Happy smart yarn shopping!

Ruse – A Cloche-Inspired Crochet Hat

Written on January 9, 2010 at 11:15 pm
Filed under: Crafting,Free Pattern with tags: ,

The Cloche originates from the 1920s and was made of felt for a form-fitting bell-shaped hat. While I was looking for a new hat pattern to try out, I couldn’t find one for a cloche that I particularly liked. They were either too bell-shaped or not bell-shaped enough, so I decided to try my hand at making a cloche-inspired hat with just a subtle bell-shape that I wouldn’t mind wearing.

I tried out, for the first time, Nashua Handknits Creative Focus Superwash (50% merino, 50% wool). The yarn felt a little stiff when it was in the ball, but once it was crocheted up into the hat, it felt nice and soft. My only complaint about the yarn is that it splits easily when crocheting – this is a common issue with superwash yarns.

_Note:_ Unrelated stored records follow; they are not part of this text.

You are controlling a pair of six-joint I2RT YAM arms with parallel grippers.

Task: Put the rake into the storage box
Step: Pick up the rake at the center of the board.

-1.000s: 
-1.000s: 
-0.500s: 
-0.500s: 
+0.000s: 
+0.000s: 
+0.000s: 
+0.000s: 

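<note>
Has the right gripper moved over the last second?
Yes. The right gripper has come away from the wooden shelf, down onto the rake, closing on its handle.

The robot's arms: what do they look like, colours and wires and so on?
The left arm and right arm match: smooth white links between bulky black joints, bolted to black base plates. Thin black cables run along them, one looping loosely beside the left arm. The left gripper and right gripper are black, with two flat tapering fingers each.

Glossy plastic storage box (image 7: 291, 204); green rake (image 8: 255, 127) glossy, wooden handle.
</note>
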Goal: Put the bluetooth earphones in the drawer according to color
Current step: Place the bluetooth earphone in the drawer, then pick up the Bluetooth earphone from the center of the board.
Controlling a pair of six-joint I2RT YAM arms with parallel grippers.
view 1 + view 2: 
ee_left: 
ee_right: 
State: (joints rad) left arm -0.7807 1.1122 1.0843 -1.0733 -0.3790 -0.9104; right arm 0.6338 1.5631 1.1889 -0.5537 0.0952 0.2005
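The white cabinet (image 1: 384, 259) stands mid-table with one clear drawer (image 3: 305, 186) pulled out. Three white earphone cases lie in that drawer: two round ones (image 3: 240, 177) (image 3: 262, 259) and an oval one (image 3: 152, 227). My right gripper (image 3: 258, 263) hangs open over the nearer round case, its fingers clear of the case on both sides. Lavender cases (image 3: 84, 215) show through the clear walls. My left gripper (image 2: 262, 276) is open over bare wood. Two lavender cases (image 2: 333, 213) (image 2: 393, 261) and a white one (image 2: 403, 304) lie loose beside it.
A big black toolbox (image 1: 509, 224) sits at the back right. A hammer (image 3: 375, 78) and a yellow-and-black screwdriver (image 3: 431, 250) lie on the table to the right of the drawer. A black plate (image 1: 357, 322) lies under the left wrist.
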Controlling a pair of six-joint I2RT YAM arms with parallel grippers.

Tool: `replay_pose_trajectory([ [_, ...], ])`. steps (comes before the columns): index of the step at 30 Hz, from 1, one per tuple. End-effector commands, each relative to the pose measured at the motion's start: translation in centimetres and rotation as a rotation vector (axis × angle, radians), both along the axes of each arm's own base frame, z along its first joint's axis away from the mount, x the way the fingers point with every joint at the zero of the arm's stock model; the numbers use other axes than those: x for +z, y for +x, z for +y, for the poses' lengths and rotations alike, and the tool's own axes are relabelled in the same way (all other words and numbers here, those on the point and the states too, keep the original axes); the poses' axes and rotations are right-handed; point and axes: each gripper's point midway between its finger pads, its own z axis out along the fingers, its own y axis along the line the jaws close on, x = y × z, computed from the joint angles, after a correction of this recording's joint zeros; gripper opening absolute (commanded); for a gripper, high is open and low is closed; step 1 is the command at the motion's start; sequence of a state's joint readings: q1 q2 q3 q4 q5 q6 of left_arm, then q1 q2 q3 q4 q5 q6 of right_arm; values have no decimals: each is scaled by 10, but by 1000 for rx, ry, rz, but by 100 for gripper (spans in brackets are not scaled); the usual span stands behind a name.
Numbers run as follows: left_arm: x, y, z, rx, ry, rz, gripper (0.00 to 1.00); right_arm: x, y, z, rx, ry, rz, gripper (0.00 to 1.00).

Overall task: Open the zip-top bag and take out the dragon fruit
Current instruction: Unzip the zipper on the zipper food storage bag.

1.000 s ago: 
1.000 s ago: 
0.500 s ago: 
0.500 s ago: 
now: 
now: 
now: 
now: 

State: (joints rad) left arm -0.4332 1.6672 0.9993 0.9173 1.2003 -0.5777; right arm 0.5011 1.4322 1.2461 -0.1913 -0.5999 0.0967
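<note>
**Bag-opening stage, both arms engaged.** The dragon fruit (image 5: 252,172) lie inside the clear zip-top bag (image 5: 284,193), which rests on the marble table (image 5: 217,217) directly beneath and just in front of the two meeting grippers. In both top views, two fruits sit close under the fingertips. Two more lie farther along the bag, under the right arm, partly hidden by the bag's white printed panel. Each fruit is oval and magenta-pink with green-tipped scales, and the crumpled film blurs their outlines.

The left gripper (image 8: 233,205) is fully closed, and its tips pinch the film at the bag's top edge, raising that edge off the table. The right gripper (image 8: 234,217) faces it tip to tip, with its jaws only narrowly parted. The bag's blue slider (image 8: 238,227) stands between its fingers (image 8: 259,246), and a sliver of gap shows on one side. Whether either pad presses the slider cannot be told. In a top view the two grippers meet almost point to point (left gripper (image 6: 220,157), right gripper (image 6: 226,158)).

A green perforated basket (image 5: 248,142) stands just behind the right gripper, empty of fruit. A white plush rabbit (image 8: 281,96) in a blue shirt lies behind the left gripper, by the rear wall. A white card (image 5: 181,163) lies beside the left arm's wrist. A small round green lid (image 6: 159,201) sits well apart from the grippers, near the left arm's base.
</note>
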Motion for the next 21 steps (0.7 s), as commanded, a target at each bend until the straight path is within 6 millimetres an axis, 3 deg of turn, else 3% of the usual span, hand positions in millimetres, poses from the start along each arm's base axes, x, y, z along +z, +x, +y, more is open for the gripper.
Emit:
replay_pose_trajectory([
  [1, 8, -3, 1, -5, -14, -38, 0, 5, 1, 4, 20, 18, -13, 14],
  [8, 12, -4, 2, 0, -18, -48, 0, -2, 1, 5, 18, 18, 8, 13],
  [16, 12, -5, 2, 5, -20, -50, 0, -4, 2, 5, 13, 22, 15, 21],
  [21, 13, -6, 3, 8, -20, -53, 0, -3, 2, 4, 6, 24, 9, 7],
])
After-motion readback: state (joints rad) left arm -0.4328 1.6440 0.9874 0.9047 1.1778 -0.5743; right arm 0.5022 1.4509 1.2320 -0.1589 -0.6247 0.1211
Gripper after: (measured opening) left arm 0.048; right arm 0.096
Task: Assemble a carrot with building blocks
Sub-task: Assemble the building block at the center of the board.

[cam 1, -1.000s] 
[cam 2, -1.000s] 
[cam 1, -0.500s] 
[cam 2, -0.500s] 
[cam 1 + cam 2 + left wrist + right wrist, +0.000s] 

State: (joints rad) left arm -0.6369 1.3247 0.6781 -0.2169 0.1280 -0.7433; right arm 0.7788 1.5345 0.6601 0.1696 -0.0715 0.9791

The pattern for this hat has been written up and has three different sizes available (21.25″, 22″ and 24″ for head circumference). The name of the pattern is Ruse, there’s no real story about where the name of the hat came from.

Want to make your own hat? The pattern is free! Click to download a PDF copy of the Ruse hat pattern.

Difficulty Level: Easy

Update August 21 2010: Due to some questions regarding how to proceed with Round 1 of the Ruse hat pattern, I’ve updated the pdf file with the second revision and it is now available for download.

Fibre Talk: Getting it wet and going at it hard

Written on January 1, 2010 at 1:17 pm
Filed under: Article with tags:

100% alpaca yarn, like the yarn shown above, has washing instructions on the yarn label. For this yarn, it is handwashing only in cold water. Gentle handwashing versus the washing machine can mean the difference between a sweater that fits and one that is suddenly several sizes too small.

What happens when you toss a knitted or crocheted item into the washing machine?

It can be fulled (not felted) or it doesn’t – what makes this difference? The type of fibre makes a huge difference in what happens to the final product.

What is fulling?
If you take animal fibres (i.e. wool, which comes from sheep) and make it up into a fabric (i.e. crochet, knit or weave with it) and subject it to water, agitation and (sometimes) heat, you get a dense fabric.

For example, say you knit a pair of mittens for someone out of wool and then they toss those mittens into the washing machine. And then they come out roughly the size of an infant’s finger. The mittens will have shrank, the stitches are no longer visible and the fabric is dense.